Despite the best efforts of plastic-bag manufacturers and distributors, a growing number of California counties have banned plastic bags. And after the state Supreme Court’s ruling last month that Manhattan Beach had the right to prohibit the bags without an environmental review, more such laws might follow.
So the other day some of us public radio types, as is our public-radio wont, are standing around chatting about these developments when I’m surprised to hear QUEST science reporter Amy Standen espousing a somewhat contrarian view on the paper vs. plastic bag issue.
Her view: Plastic bags do indeed present a litter problem, but as to environmental impact on a larger scale — energy use, greenhouse gas emissions, air pollution — the benefits of paper bags are negligible.
Here’s what she has to say; an edited transcript follows the audio clips…
I was very surprised to hear Amy Standen’s contrarian view on the plastic bags vs. paper.
I sort of view paper bags with this halo effect – in San Francisco, where I live, you can recycle the papers bags but the plastic has to go into the landfill. So go into your view a little bit.
Well first of all, plastic bags have a major strike against them. They’re aerodynamic. They get caught in the wind. So that is primary reason cities tend to ban them. In SF, grocery stores don’t give out plastic bags. That’s because plastic bags end up places they’re not supposed to. You think you’re throwing them in your trash, but actually they’re blowing out of your can, they’re getting into a tree, maybe they’re getting into a waterway. They’re just a mess, and that’s why they end up being litter so often.
And if you go to a recycling center, you’ll see they gum up the works, and they have to shut down the system every couple of hours for the workers to manually go through and cut with knives plastic bags out of the gears.
But my contrarian view is that, other than that, they’re both pretty bad. Plastic and paper both take a lot of energy to produce. Some say paper takes more energy to produce. Paper weighs a lot more than plastic, and so one of the figures you hear a lot from the plastic bag industry is that it takes 7 trucks to transport the same number of paper bags vs. plastic bags. I have no way of fact checking that figure, but its common sense to think that you’re going to need more trucks to transport paper bags than plastic bags. More trucks mean means more air pollution in neighborhoods, like in W. Oakland. More trucks means greater greenhouse gas impact.
But what about the landfill and the recycling issue? I can recycle my paper bags but I can’t do that to my plastic bags?

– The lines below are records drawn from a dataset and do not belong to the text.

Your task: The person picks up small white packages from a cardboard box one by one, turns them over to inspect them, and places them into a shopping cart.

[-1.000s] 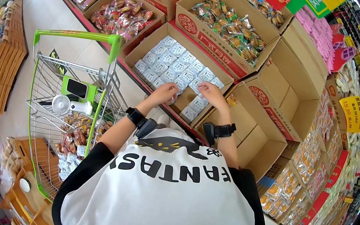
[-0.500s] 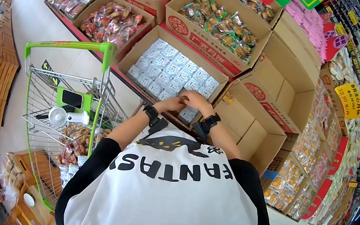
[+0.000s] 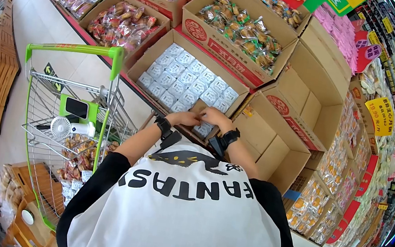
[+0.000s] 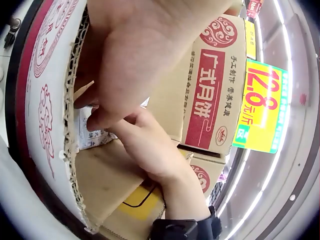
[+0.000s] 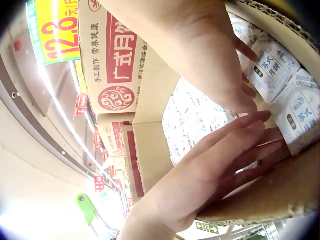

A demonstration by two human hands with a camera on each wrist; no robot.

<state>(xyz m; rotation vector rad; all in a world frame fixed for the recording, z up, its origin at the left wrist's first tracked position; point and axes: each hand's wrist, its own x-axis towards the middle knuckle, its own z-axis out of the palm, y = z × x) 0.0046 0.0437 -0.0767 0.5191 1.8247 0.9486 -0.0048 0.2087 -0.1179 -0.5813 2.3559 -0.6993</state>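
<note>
An open cardboard box [image 3: 139,66] holds rows of small white wrapped mooncakes [image 3: 184,75] with blue print. My left hand [image 3: 185,118] and right hand [image 3: 214,117] meet over its near corner, by a brown gap in the rows. In the right wrist view the left hand [image 5: 200,172] has loosely extended fingers low inside the box, and the right hand [image 5: 210,65] comes down from above, close to the mooncakes [image 5: 297,117]. From the left wrist, a mooncake [image 4: 92,134] shows under the fingertips. I cannot tell whether the right fingers, partly hidden, pinch one.
A green-handled shopping cart [image 3: 78,49] stands at the left, carrying packaged goods, a phone [image 3: 77,107] and a small white fan [image 3: 60,127]. Boxes of wrapped pastries [image 3: 239,30] stand behind. Cardboard boxes [image 3: 275,150] with bare bottoms adjoin on the right.
My hands were apart over the box and have come together at its near corner. They have since shifted slightly toward me, baring more brown cardboard beyond them.
</note>
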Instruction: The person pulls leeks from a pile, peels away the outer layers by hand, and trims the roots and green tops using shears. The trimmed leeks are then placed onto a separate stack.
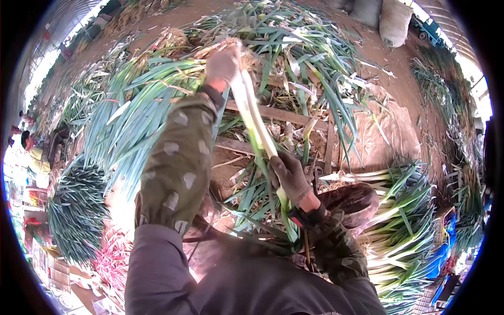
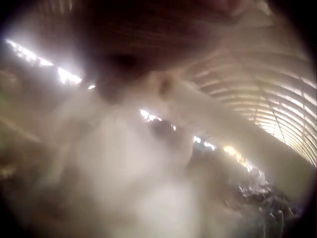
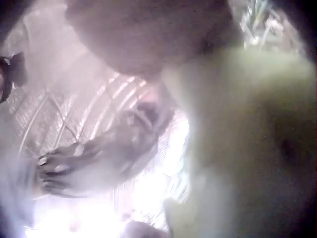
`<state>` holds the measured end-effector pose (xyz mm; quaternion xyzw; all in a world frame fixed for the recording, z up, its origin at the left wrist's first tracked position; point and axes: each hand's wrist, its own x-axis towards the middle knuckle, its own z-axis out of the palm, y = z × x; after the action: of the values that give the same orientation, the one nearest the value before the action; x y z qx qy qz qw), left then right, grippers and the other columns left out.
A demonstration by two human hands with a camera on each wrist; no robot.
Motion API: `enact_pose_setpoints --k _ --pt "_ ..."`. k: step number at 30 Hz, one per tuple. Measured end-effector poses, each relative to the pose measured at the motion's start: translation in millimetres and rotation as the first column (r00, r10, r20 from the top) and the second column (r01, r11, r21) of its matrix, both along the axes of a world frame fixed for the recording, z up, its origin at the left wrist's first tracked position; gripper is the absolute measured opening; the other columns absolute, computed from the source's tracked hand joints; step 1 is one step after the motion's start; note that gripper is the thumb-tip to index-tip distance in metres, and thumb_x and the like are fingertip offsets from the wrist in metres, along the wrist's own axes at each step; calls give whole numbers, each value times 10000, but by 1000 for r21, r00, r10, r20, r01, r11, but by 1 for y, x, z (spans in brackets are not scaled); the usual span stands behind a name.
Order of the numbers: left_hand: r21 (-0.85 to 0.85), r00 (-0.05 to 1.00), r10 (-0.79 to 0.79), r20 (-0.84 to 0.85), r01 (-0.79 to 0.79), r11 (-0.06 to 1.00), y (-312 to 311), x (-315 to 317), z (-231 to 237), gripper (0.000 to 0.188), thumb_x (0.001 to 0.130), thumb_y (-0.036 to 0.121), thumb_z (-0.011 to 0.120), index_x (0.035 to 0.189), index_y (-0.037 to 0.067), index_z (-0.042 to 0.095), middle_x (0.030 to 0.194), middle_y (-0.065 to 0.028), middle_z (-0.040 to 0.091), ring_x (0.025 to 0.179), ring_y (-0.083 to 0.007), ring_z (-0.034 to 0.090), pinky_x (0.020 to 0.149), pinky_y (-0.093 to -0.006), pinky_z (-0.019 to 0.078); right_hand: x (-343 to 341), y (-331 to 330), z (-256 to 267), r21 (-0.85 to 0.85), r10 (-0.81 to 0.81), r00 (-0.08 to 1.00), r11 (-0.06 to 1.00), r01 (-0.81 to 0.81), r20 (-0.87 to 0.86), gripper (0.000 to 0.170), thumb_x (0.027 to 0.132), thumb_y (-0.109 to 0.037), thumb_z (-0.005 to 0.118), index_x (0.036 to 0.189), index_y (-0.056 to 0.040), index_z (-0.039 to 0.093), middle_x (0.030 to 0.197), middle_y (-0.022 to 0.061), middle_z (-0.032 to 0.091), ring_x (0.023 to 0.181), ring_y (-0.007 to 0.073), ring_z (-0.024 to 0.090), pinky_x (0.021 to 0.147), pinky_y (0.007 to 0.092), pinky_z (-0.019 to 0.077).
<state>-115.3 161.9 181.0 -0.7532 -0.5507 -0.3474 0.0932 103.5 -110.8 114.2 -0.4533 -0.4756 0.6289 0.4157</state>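
A pair of leeks (image 1: 255, 113) with long white shafts runs slantwise between my two gloved hands in the head view. My left hand (image 1: 223, 65) grips them at the root end, beside the shaggy roots. Lower down, my right hand (image 1: 291, 178) has its fingers curled round the shafts where white turns green; the green leaves (image 1: 286, 210) trail below it. In the left wrist view a pale shaft (image 2: 242, 134) stretches from the blurred hand toward the right. A large yellow-green blur fills much of the right wrist view.
A heap of untrimmed leeks (image 1: 152, 100) lies to the left, another (image 1: 315, 52) ahead. Leeks with bare white shafts (image 1: 388, 236) are stacked at right. Wooden slats (image 1: 278, 114), a flattened brown sheet (image 1: 388, 131) and a white sack (image 1: 395, 23) are beyond my knees.
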Motion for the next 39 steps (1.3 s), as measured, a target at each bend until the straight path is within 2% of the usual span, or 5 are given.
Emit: enact_pose_setpoints --k 11,23,27,31,39 --pt "-871 718 -693 -63 300 389 -71 -8 21 669 815 324 764 1400 111 521 1284 -151 636 1174 -296 605 1016 -409 465 55 65 6 289 -383 923 880 378 -43 351 1015 -320 590 1122 13 631 771 23 636 611 107 572 538 268 450" --pt "-360 589 -435 681 786 502 -175 119 -77 379 907 181 688 1203 -10 548 954 -167 667 866 -259 653 773 -392 535 60 79 66 407 -345 935 845 346 -78 387 967 -227 644 1276 -6 567 975 85 692 868 199 693 731 310 575" --pt "-354 508 -465 725 854 380 -186 93 -74 276 987 170 539 1194 -9 575 896 -91 674 799 -167 653 720 -313 556 106 56 113 932 -922 206 280 -231 328 535 871 -414 716 1260 -71 583 1148 121 652 1023 253 629 910 430 500" --pt "-487 459 -477 750 870 72 -201 92 -41 422 1004 320 582 1252 -21 553 893 -69 691 776 -145 663 732 -294 554 143 82 154 572 -881 394 -472 -671 -264 246 787 -289 719 970 -133 669 849 73 685 783 286 668 723 432 519" --pt "-678 540 -680 496 730 84 -221 117 -13 409 990 362 581 1169 -4 622 948 -72 685 869 -166 652 790 -314 525 280 17 130 237 -576 -382 726 -645 723 492 795 -327 743 1236 -162 600 1066 66 667 1007 281 636 899 417 489"
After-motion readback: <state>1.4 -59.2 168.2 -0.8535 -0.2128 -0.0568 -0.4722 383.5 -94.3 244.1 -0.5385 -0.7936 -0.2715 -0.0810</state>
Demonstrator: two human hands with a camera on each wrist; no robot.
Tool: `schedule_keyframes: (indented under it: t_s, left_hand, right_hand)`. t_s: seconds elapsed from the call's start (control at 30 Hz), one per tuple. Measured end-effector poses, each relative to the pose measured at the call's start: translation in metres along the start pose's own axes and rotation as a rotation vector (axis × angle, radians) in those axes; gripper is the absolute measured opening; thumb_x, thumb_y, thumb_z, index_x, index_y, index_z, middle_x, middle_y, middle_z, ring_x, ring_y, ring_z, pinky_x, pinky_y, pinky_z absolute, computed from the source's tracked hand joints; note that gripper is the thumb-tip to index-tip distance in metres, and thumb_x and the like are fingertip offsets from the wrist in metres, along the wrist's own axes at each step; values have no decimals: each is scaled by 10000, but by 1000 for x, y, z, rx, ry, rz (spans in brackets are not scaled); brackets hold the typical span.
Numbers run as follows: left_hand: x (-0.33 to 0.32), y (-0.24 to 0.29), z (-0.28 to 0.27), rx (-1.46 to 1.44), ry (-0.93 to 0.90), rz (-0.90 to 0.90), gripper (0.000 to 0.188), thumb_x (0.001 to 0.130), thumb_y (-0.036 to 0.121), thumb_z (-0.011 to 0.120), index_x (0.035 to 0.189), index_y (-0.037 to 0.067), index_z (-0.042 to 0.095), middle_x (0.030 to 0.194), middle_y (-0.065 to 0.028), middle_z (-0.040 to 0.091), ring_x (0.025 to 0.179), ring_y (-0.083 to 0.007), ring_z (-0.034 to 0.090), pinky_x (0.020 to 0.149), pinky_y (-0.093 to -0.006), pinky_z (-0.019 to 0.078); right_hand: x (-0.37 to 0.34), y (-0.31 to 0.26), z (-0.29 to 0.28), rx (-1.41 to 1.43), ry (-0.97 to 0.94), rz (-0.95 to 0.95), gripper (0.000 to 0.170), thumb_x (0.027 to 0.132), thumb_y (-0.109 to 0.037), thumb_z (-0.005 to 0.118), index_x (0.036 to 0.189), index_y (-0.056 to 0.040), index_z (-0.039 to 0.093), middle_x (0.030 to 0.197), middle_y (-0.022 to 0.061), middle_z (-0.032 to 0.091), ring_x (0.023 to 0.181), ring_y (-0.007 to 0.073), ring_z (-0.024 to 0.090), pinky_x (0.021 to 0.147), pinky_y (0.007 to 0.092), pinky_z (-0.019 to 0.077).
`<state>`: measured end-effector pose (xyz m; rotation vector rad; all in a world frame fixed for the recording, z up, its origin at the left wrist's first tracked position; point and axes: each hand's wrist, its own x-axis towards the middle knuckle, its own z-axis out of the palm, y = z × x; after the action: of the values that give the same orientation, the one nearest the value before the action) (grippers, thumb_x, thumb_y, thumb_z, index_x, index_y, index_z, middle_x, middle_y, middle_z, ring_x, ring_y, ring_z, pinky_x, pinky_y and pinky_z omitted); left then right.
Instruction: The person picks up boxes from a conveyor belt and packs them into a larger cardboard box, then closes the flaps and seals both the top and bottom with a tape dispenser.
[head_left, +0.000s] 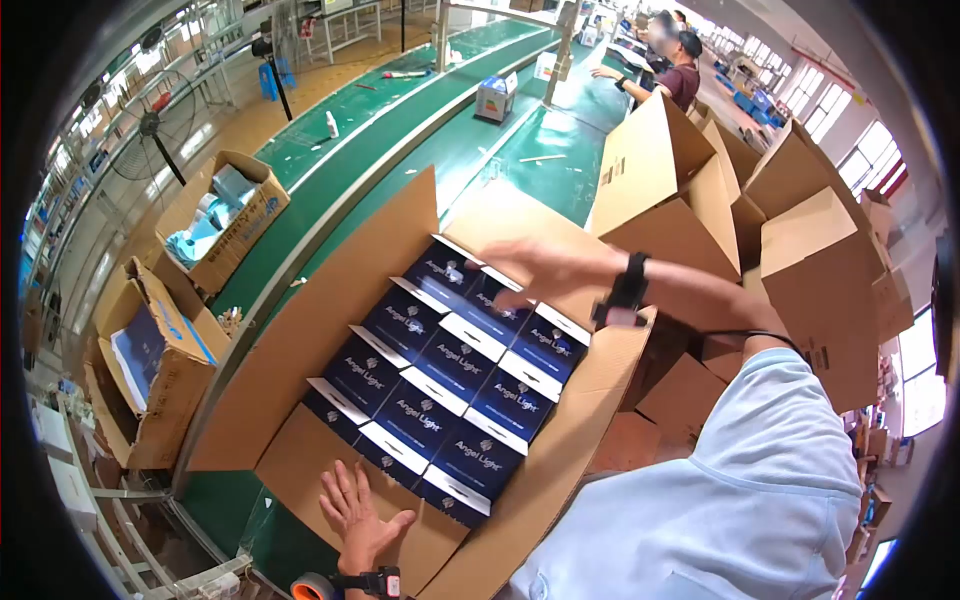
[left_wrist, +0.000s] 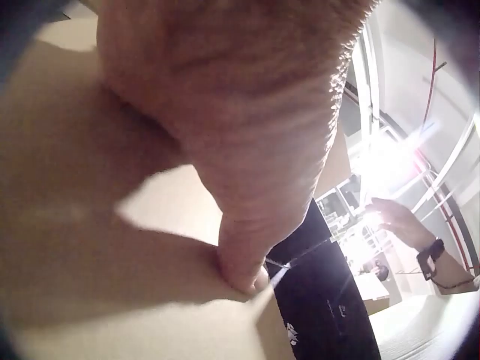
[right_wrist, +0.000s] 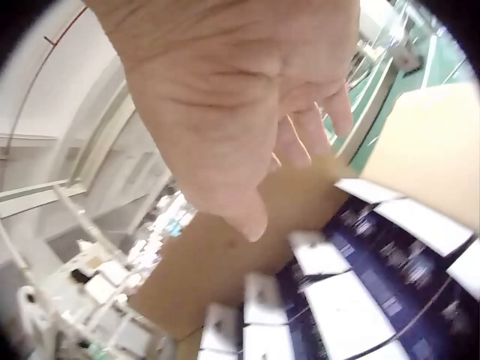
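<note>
A large open carton [head_left: 335, 310] holds rows of dark blue "Angel Light" boxes [head_left: 455, 358], several of them with white flaps showing. My left hand [head_left: 362, 515] rests with spread fingers on the carton's near flap [head_left: 300, 455]. From the left wrist, that hand [left_wrist: 232, 112] presses the cardboard [left_wrist: 67, 247] beside a dark blue box [left_wrist: 322, 300]. Blurred by motion, my right hand [head_left: 545, 268] reaches over the far rows, palm down. In the right wrist view its fingers [right_wrist: 300, 142] are extended and hold nothing, above the white flaps [right_wrist: 345, 311].
Green conveyor belts [head_left: 400, 85] run away ahead, one carrying a small box [head_left: 495, 97]. Empty cartons [head_left: 650, 170] crowd the right side. Two filled cartons stand at left, one with blue sheets [head_left: 140, 345]. A tape roll [head_left: 312, 587] lies near. Another person [head_left: 685, 78] works farther off.
</note>
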<state>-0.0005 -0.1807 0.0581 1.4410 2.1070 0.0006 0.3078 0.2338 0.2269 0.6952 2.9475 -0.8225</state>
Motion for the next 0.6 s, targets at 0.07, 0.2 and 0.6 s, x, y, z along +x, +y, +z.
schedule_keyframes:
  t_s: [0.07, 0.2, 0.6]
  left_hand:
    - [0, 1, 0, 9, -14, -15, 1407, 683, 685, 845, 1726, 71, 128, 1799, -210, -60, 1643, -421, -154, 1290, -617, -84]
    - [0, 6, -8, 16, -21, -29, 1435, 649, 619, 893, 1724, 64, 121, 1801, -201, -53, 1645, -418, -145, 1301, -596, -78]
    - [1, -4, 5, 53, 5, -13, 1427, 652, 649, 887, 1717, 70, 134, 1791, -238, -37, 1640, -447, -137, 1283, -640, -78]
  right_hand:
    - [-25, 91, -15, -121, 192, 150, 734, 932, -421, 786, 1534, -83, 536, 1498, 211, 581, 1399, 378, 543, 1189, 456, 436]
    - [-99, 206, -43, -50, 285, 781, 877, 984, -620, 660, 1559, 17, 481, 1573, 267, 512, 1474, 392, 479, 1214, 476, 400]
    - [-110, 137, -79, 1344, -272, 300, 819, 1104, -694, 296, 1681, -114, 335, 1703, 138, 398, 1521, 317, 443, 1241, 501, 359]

One thing you hear from the paper bag advocates is that plastic bags live forever in the landfill. But everything lives for many, many years in the landfill. You can go to a landfill and find a hotdog that’s literally 25 years old. That’s because landfills are designed not to let the stuff in them biodegrade. They’re anaerobic, no oxygen, and there’s also very little water in landfills. Which means the stuff lasts forever. So a paper bag is not going to decompose in a landfill either, at least not on any meaningful time scale. So you may have more plastic bags than paper, but the paper bags are taking up a lot more space than the plastic bags.
And, frankly, in SF, we’re already diverting 75% of our waste away from the landfill. Right now, our landfills aren’t actually taking in a lot of stuff anyway.
What about the marine mammal issue? Environmentalists say marine mammals will try to eat them, and those are harmful…
Absolutely true. Plastic bags end up being litter more often than they intend to. So that is a very real problem. And that is when it comes down to it the real reason that you see many cities wanting to have these bans. Another count on paper bags’ favor is they can be composted so you can fill them w/ your food scraps and put them in the compost bins. But that’s only meaningful if you live in a city that has a composting program.
Well if paper is not the solution and plastic is not the solution? Then what is the solution?
Neither of these types of bags is very good. It gets down to this basic issue of disposability. It rarely works out when you go through the environmental calculations. You should probably just bring a bag.
Plastic bags are recyclable just like paper bags, but neither of those things has a complete cycle. Both of these things are downgraded. Plastic bags don’t get recycled into more plastic bags as you’d want them to be, they get recycle3d into things like plastic flooring or carpets. Which in turn are not recyclable or at least very difficult to recycle.
Paper bags get recycled not usually into paper bags but into cardboard, that’s a little better because cardboard itself is recyclable. But in neither case is recycling the be all and end all, the grand solution. If you care about greenhouse gas and waste, the best solution would be to not get a bag at all.
Or to carry a cloth bag or bring your own bag.